> Task description: The full listing, excluding its pictures, should be printed exactly as it stands.
--- START ---
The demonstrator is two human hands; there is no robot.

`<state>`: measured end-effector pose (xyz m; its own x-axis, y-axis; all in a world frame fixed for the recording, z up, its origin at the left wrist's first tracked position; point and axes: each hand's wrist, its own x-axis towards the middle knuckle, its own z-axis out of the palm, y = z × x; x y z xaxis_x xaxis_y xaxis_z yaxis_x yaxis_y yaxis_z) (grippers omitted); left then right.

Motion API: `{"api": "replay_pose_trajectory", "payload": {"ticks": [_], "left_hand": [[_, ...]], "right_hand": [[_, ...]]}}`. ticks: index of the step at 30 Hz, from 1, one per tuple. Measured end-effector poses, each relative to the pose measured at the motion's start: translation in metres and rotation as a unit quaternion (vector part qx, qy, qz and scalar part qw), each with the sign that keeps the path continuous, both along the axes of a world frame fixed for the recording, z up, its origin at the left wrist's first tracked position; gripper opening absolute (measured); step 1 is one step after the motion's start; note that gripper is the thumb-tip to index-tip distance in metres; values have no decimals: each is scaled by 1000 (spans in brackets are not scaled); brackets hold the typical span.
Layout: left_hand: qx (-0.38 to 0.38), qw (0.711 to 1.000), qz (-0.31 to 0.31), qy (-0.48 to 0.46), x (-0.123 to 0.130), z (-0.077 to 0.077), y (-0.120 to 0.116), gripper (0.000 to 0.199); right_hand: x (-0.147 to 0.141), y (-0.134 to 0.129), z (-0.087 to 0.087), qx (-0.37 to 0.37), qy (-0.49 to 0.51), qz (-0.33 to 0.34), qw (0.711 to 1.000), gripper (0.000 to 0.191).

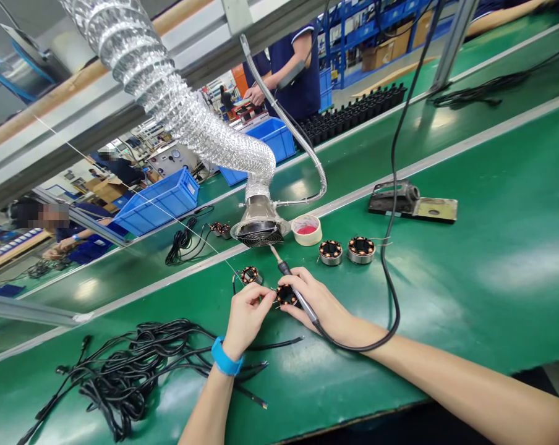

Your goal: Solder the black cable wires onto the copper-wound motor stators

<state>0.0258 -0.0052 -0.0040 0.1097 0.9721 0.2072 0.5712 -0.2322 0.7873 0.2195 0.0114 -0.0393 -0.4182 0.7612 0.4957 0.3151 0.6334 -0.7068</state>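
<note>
My left hand point(248, 316), a blue band at its wrist, has thumb and forefinger pinched together beside a copper-wound motor stator point(286, 295). A thin solder wire point(187, 224) slants down taut to these fingers; its end is hidden. My right hand point(323, 303) grips a soldering iron point(302, 296) and also steadies that stator with its fingers. The iron's tip points up and away, just below the fume extractor hood point(261, 227), apart from the stator. Another stator point(250, 275) with leads lies just beyond my left hand. Two more stators point(330, 252) stand to the right.
A tape roll point(307, 230) sits by the hood, and an iron stand point(412, 203) lies farther right. Black cables point(131, 371) are heaped at left. The iron's cord point(393, 247) hangs across the right side. Co-workers point(295, 74) and blue bins point(161, 201) are beyond the rail.
</note>
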Motion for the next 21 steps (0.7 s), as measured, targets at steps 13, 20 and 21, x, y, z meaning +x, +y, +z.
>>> {"api": "replay_pose_trajectory", "payload": {"ticks": [13, 20, 21], "left_hand": [[60, 996, 19, 62, -1, 7, -3, 26], [-71, 995, 54, -48, 6, -2, 0, 34], [-86, 992, 53, -69, 7, -2, 0, 34]], "right_hand": [[-1, 0, 2, 20, 8, -4, 1000, 44], [-3, 0, -1, 21, 9, -18, 1000, 44], [-3, 0, -2, 20, 8, -20, 1000, 44]]}}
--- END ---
> The answer:
The demonstrator is two human hands; there is no robot.

`<state>`: measured end-effector pose (xyz m; its own x-axis, y-axis; all in a world frame fixed for the recording, z up, its origin at the left wrist's first tracked position; point and axes: each hand's wrist, its own x-axis towards the middle knuckle, its own z-axis out of the palm, y = z × x; x y z xaxis_x xaxis_y xaxis_z yaxis_x yaxis_y yaxis_z) (grippers omitted); left then right.

Motion API: `{"api": "replay_pose_trajectory", "payload": {"ticks": [_], "left_hand": [[_, ...]], "right_hand": [[_, ...]]}}`. ticks: index of the step at 30 Hz, from 1, one per tuple. Measured end-effector poses, each relative to the pose measured at the motion's start: translation in metres and rotation as a unit quaternion (vector part qx, qy, qz and scalar part qw), each with the sign that keeps the path continuous, both along the axes of a world frame fixed for the recording, z up, its origin at the left wrist's first tracked position; gripper opening absolute (measured); step 1 is one step after the motion's start; note that gripper is the thumb-tip to index-tip distance in metres; values have no decimals: each is scaled by 1000 (spans in brackets are not scaled); brackets hold the typical span.
Layout: left_hand: qx (-0.38 to 0.38), qw (0.711 to 1.000), qz (-0.31 to 0.31), qy (-0.48 to 0.46), x (-0.123 to 0.130), z (-0.077 to 0.077), y (-0.120 to 0.116), gripper (0.000 to 0.199); right_hand: x (-0.147 to 0.141), y (-0.134 to 0.129), z (-0.087 to 0.087), qx (-0.37 to 0.37), qy (-0.49 to 0.51), qz (-0.33 to 0.34), qw (0.711 to 1.000), gripper (0.000 to 0.191).


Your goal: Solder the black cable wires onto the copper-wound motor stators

<state>0.0258 -0.0052 -0.0040 0.1097 0.9721 0.2072 0.5712 -0.2322 0.7873 0.2195 0.0114 -0.0393 -0.4182 0.7612 0.4957 0.3151 0.6334 -0.7068</state>
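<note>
My left hand point(248, 316), a blue band at its wrist, has thumb and forefinger pinched together beside a copper-wound motor stator point(286, 295). A thin solder wire point(187, 224) slants down taut to these fingers; its end is hidden. My right hand point(323, 303) grips a soldering iron point(302, 296) and also steadies that stator with its fingers. The iron's tip points up and away, just below the fume extractor hood point(261, 227), apart from the stator. Another stator point(250, 275) with leads lies just beyond my left hand. Two more stators point(330, 252) stand to the right.
A tape roll point(307, 230) sits by the hood, and an iron stand point(412, 203) lies farther right. Black cables point(131, 371) are heaped at left. The iron's cord point(393, 247) hangs across the right side. Co-workers point(295, 74) and blue bins point(161, 201) are beyond the rail.
</note>
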Motion for the next 21 steps (0.7 s), as measured, targets at steps 13, 20 and 21, x, y, z meaning +x, +y, +z.
>>> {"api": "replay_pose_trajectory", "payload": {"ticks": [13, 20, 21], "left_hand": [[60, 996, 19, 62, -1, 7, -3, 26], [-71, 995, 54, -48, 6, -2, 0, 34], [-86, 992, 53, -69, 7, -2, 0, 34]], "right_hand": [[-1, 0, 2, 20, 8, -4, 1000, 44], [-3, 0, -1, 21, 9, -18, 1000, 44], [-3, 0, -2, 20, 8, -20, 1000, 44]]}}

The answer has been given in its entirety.